**Task prompt**
Only the lines from the first line of the data through the line containing "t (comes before" belong in the answer, transcribed exactly; pictures do not.

━━━

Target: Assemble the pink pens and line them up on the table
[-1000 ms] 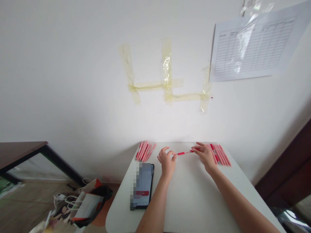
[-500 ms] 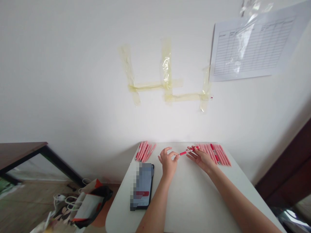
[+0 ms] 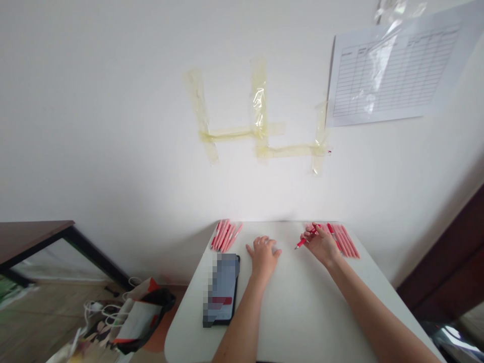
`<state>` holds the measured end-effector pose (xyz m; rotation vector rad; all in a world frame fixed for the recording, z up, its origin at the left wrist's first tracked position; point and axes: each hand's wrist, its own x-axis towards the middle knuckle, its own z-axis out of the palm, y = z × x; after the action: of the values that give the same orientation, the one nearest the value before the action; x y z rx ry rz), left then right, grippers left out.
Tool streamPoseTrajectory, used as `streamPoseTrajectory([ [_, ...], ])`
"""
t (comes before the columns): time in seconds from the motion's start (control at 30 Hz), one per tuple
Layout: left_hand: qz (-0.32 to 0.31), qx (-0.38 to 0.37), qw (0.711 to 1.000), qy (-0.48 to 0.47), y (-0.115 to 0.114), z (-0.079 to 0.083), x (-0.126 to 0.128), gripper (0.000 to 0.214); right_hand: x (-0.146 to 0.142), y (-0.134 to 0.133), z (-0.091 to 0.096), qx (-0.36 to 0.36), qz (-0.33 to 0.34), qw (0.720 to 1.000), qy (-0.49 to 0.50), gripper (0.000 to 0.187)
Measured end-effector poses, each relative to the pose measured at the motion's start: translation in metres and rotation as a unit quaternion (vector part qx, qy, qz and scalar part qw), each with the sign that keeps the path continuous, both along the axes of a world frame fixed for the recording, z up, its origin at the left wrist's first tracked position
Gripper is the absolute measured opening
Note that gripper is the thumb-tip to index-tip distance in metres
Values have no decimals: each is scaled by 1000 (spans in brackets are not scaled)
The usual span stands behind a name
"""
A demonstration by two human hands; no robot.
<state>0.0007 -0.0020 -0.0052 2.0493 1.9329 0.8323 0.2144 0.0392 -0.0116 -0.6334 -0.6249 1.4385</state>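
Observation:
My right hand [image 3: 321, 245] holds a red pen [image 3: 301, 243] near the back right of the white table [image 3: 295, 312]. The pen slants down to the left, its tip showing past the fingers. Just beyond that hand lies a row of pink and red pens [image 3: 350, 242], partly covered by it. My left hand [image 3: 263, 258] rests over the middle of the table with fingers spread and nothing in them. To its left, a bunch of pink and red pens [image 3: 226, 237] lies at the back left corner.
A phone [image 3: 223, 290] with a blurred screen lies on the table's left side. The wall behind carries yellowed tape [image 3: 259, 111] and a printed table sheet [image 3: 393, 75]. Bags [image 3: 138, 322] sit on the floor at left, near a dark-framed table [image 3: 38, 237].
My left hand has let go of the pen's end and opened. My right hand has drawn the pen to the right and turned it so its tip points down-left.

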Motion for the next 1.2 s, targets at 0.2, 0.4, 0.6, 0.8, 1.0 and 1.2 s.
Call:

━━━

**Result**
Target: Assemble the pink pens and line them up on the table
[-1000 ms] 
[-500 ms] 
[+0 ms] 
`<state>` holds the measured end-effector pose (xyz m; rotation vector rad; all in a world frame fixed for the recording, z up, its origin at the left wrist's first tracked position; point and axes: each hand's wrist, its own x-axis towards the middle knuckle, its own z-axis out of the palm, y = z × x; after the action: of the values that give the same orientation, the one nearest the value before the action; x y z rx ry rz), left then right, grippers left out.
Tool streamPoseTrajectory, used as `streamPoseTrajectory([ [_, ...], ])`
"""
t (comes before the columns): time in seconds from the motion's start (control at 30 Hz), one per tuple

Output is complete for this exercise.